English director, writer, and producer (born 1979)

Jim Field Smith (born 20 February 1979) is an English film and television director, writer and producer.

==Early career==
Smith was a member of the British sketch comedy group Dutch Elm Conservatoire, who were nominated for the prestigious Perrier Award for their show Conspiracy in August 2005. The show transferred to the West End, and toured the UK. The following year, the group returned for a third year to the Edinburgh fringe and subsequently the Belfast theatre festival with a show entitled "Prison".

He co-wrote and starred in the BBC Radio 4 comedy series Deep Trouble with Ben Willbond. As an actor, he appeared in various British TV comedies such as Coupling, Snuffbox and My Life in Film, and numerous commercials both on screen and as a voiceover artist. He also wrote several episodes of the MTV puppet sitcom Fur TV.

==Directing career==
Smith got his break in Hollywood through directing short films such as Where Have I Been All Your Life? (2007) and Goodbye to the Normals (2006).

In Pittsburgh, Pennsylvania in 2008, he directed Jay Baruchel and Alice Eve in his first full-length feature, the DreamWorks romantic comedy She's Out of My League, released worldwide by Paramount Pictures in 2010.

Smith directed Butter, a satirical comedy written by Jason Micallef surrounding an Iowan butter sculpting championship, starring Jennifer Garner, Hugh Jackman, Olivia Wilde and Ty Burrell that was released in 2011.

He directed the second season of Episodes for BBC and Showtime, starring Matt LeBlanc, gaining BAFTA and Golden Globe nominations for "Best Comedy".

Smith is the director/producer of the 2013 BBC Two comedy-thriller show The Wrong Mans, written by James Corden, Mathew Baynton and Tom Basden. The show, a co-production between the BBC and Hulu, is about a pair of lowly office workers who become unwittingly embroiled in a deadly criminal conspiracy.

Smith is the co-founder of Idiotlamp Productions, a film and TV production company he established with old school friend and collaborator George Kay. Together, they created and produced the 2016 BBC Two comedy-thriller Stag. The series, set in the Scottish Highlands, is about a group of young men on a stag weekend and their fight to escape a mystery killer. The series was directed, co-written and produced by Smith. Together with Kay, he went on to create the Netflix Original drama series Criminal, and the thriller series Hijack for Apple TV starring Idris Elba, which Smith directed and executive produced.

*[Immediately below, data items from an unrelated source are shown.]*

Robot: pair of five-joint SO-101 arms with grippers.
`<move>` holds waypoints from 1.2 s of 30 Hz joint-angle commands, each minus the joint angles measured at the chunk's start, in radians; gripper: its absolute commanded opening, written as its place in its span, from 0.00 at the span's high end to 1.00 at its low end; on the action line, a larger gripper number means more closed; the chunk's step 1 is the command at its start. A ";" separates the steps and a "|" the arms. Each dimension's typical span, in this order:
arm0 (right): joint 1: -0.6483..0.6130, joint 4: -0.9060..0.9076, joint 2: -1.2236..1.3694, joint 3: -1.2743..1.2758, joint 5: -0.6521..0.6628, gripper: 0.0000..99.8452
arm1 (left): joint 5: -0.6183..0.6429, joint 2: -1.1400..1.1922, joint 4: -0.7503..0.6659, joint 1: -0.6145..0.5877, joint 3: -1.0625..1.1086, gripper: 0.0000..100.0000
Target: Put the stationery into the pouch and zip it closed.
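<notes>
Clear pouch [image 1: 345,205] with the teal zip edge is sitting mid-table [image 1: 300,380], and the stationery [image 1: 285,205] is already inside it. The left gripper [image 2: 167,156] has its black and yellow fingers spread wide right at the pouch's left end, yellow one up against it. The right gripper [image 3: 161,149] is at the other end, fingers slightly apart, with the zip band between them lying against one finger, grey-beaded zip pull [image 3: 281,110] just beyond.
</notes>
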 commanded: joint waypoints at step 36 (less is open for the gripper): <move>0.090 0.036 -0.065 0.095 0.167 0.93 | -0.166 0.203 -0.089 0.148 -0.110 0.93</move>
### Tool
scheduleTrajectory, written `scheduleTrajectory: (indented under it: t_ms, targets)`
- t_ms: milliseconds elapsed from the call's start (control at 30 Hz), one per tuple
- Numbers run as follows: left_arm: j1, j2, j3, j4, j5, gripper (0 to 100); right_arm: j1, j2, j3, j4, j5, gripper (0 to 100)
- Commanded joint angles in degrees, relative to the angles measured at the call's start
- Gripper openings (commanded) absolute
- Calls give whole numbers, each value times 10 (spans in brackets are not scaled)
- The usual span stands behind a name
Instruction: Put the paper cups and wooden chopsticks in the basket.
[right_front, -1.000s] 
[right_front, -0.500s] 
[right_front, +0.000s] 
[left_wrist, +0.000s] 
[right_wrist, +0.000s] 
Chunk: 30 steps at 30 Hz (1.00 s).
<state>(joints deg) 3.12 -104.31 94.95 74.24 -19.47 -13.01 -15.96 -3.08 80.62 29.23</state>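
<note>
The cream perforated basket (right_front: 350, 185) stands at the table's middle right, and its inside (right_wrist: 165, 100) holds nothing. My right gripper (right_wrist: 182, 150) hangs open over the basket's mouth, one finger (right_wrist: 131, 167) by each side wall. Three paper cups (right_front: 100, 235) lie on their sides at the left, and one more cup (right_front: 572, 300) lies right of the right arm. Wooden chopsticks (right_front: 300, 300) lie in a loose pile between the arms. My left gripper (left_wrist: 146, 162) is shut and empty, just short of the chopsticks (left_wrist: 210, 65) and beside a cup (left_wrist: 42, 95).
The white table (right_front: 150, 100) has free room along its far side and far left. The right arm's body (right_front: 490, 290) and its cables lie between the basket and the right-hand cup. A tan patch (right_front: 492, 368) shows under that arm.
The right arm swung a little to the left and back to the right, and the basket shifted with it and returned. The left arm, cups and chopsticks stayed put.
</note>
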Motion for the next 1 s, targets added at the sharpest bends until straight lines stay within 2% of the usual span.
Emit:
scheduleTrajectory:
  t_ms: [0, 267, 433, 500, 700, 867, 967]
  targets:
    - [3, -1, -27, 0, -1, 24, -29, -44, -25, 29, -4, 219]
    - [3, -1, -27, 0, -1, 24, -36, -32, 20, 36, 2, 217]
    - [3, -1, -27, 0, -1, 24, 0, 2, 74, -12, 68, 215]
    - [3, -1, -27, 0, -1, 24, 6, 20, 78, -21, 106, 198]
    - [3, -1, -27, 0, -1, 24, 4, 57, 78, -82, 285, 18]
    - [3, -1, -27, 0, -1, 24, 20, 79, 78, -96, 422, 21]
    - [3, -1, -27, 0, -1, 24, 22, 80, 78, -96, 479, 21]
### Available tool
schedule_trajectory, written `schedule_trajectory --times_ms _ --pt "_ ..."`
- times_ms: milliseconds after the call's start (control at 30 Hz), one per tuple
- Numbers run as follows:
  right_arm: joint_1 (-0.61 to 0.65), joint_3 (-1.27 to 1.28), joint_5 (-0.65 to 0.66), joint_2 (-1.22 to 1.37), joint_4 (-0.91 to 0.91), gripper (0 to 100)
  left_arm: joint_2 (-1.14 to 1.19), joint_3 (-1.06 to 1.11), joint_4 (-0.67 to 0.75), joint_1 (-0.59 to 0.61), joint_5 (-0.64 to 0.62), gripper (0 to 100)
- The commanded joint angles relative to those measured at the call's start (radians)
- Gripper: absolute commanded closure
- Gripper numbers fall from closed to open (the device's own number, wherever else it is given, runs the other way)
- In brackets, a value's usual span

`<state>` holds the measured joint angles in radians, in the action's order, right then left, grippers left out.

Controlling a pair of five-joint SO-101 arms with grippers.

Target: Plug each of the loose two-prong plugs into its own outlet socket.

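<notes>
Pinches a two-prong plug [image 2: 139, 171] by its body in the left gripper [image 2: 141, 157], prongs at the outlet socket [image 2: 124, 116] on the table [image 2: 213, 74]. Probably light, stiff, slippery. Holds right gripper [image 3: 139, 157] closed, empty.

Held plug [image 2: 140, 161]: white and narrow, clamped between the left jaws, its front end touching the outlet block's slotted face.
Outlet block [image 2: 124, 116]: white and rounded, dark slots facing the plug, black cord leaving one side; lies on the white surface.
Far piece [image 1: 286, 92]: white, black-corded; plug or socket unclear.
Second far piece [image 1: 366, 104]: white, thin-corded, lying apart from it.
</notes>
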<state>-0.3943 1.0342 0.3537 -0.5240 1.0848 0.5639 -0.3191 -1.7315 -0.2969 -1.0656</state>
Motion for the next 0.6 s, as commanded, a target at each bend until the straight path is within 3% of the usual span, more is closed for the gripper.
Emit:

Smith directed all eight episodes of Truth Seekers, (co-created by and starring Simon Pegg and Nick Frost), which premiered in October 2020.

Smith directed David Tennant as Alexander Litvinenko in the mini-series Litvinenko, which was scripted by George Kay. It is also starring Margarita Levieva as Marina Litvinenko and Mark Bonnar and Neil Maskell as Scotland Yard police officers.

Outside of scripted film and television work, Smith has directed a number of commercials, including campaigns for Cow & Gate, Heinz, Burger King, Smirnoff and MINI.